▶ TASK BRIEF: The following data needs to be repeated exactly, with all images excluded.
*** Opening DATA PROVIDED ***
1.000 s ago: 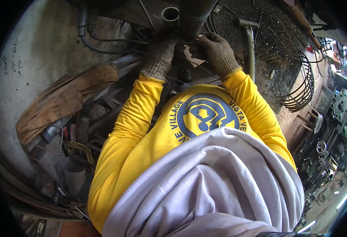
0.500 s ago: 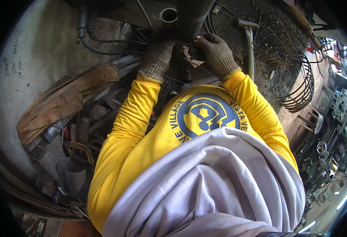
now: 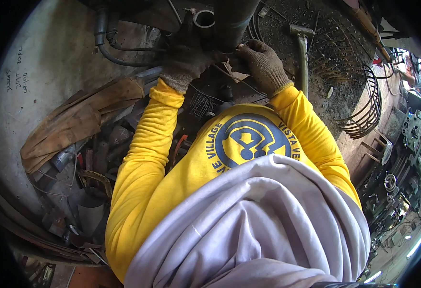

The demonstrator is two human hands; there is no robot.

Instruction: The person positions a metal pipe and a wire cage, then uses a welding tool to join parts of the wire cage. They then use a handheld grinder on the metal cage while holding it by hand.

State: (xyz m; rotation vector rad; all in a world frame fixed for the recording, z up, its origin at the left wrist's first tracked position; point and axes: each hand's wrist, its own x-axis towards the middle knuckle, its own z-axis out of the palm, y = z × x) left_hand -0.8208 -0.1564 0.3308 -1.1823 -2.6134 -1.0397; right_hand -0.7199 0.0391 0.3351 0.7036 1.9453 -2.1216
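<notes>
My left hand (image 3: 184, 57), in a brown knitted glove, is spread beside a short metal tube (image 3: 204, 19), one finger reaching up along its left. Its thumb side points toward the base of a thick dark metal cylinder (image 3: 234, 24); shadow hides whether it touches. To the right of that base is my right hand (image 3: 264, 62), gloved alike, its fingers curled and closed at the cylinder's lower edge. What they grip is hidden. Below and between the hands lies a torn brown scrap (image 3: 237, 73), and a thin dark rod or cable runs past it.
A metal hammer (image 3: 302, 53) lies right of my right hand. Farther right stands a cage of curved bars (image 3: 371, 105). Brown cloth (image 3: 83, 122) drapes over metal scrap at left. A thick black cable (image 3: 119, 58) loops in from upper left, and machinery (image 3: 412, 139) stands far right.
My left hand has moved left and up from beside the cylinder's base, and its fingers have spread out by the tube. My right hand has stayed nearly in place.
</notes>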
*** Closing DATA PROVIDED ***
▶ RESULT BELOW:
1.000 s ago: 
0.500 s ago: 
now: 

The demonstrator is two human hands; there is no robot.

Instruction: The person positions a metal pipe and a wire cage, then uses a welding tool to join parts of the wire cage. They then use a handheld grinder on the metal cage while holding it by hand.

State: (xyz m; rotation vector rad; all in a world frame fixed for the recording, z up, its origin at the left wrist's first tracked position; point and axes: each hand's wrist, its own x-axis towards the middle knuckle, its own z-axis out of the palm, y = z × x) left_hand -0.8208 -0.1564 0.3308 -1.1823 -2.6134 -1.0397; right_hand -0.7199 0.0391 0.3351 0.7036 1.9453 -2.1216
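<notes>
My left hand (image 3: 184, 57), in a brown knitted glove, is spread beside a short metal tube (image 3: 204, 19), one finger reaching up along its left. Its thumb side points toward the base of a thick dark metal cylinder (image 3: 234, 24); shadow hides whether it touches. To the right of that base is my right hand (image 3: 264, 62), gloved alike, its fingers curled and closed at the cylinder's lower edge. What they grip is hidden. Below and between the hands lies a torn brown scrap (image 3: 237, 73), and a thin dark rod or cable runs past it.
A metal hammer (image 3: 302, 53) lies right of my right hand. Farther right stands a cage of curved bars (image 3: 371, 105). Brown cloth (image 3: 83, 122) drapes over metal scrap at left. A thick black cable (image 3: 119, 58) loops in from upper left, and machinery (image 3: 412, 139) stands far right.
My left hand has moved left and up from beside the cylinder's base, and its fingers have spread out by the tube. My right hand has stayed nearly in place.
</notes>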

The output contains the complete answer to the exercise.